I am not a ZBT legacy. In fact, I am a legacy of another fraternity, and was recruited heavily by that fraternity when I was a freshman at Tulane. I remember it vividly, being brought to their house, meeting their president and other prominent brothers, and being invited to each of their recruitment events. I remember getting a Facebook message saying “Welcome to Tulane! Be sure you come by our event. Come to the VIP door and let the guy know your bro is ____. You can bring a few friends. Also here’s my number, you can text me or call me I’ll say whatup.”
The text above was only slightly edited, and suffice to say I found out quickly – they weren’t for me. Not because of who they were, but because of who I was and the type of experience I wanted to have. I ended up joining ZBT, as it was where my upperclassmen friends wound up a year before me, and where I felt I best fit.
So why do I share this story? I share it because every year, we hear about stories of men joining and ZBT having such a positive impact on their lives. We hear stories of “my son joined, and it was an honor to surprise him and be part of his initiation.” And we hear “My son didn’t join ZBT, he joined elsewhere, which is sad, but I know it was his choice; you guys did all you could.”
Our goal is to keep ZBT in the family, from generation to generation. This is our goal because we strive to truly be a “Brotherhood for a Lifetime” and not just a four-year experience. This is our goal because 18-22-year-old brothers have hopefully only begun to live out the rest of their adult lives, and we want to instill a deeper understanding of the word “lifetime.” Our undergraduate brothers are instrumental in the success of our organization, but they exist in ZBT today because of generations of brothers who came before them.

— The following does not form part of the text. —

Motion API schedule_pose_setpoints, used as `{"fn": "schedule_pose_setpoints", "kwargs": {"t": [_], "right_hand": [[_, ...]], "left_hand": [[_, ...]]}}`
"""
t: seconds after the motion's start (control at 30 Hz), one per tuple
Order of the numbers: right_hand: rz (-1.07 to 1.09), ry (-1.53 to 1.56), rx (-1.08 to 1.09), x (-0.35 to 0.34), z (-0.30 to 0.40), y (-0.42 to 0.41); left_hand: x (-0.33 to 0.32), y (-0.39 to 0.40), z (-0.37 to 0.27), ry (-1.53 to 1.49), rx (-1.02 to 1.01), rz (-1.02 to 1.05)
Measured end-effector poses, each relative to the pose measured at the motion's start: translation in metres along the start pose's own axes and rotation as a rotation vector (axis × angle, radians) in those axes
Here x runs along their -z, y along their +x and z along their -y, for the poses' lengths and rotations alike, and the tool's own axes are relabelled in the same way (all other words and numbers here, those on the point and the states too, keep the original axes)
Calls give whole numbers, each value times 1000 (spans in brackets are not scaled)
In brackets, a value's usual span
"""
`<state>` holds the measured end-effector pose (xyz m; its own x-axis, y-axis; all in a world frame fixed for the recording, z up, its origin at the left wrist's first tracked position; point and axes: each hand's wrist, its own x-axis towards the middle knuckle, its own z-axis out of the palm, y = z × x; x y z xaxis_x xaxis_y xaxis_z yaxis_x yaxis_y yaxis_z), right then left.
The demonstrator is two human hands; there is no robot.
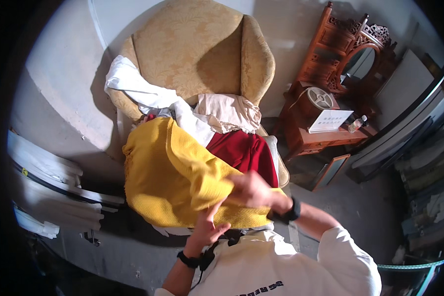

Last year, about 5% of our new initiates were legacies, consistent with 2016-17 and up from the past when that number hovered around 2-3%. While that may not seem like a major jump, we’re talking about ZBT extending a generation for an additional 20-30 families. The ZBT experience is not only about joining, learning, leading and teaching as an undergraduate, but it’s about giving back and passing along your knowledge and passion to future generations.
One of the best ways for alumni to remain engaged or to become reengaged is by giving their son a firm ZBT handshake and an embrace, both father-to-son and brother-to-brother. We, our undergraduate and alumni brothers as well as our staff and volunteers, collectively can share our ZBT story, pass it along, and keep our family stories alive for years, decades, and generations to come. Keeping the legacy of a name alive in the history of ZBT, it is the challenge of our undergraduate brothers to see in the eyes of a legacy their future son, and to give him the opportunity to rekindle a fire in his family’s connection to ZBT. We as brothers should invite these men “to the VIP door.” When they say, “my brother’s a ZBT at _____,” we should respond with “that’s awesome, welcome!” and keep ZBT growing and thriving across generations.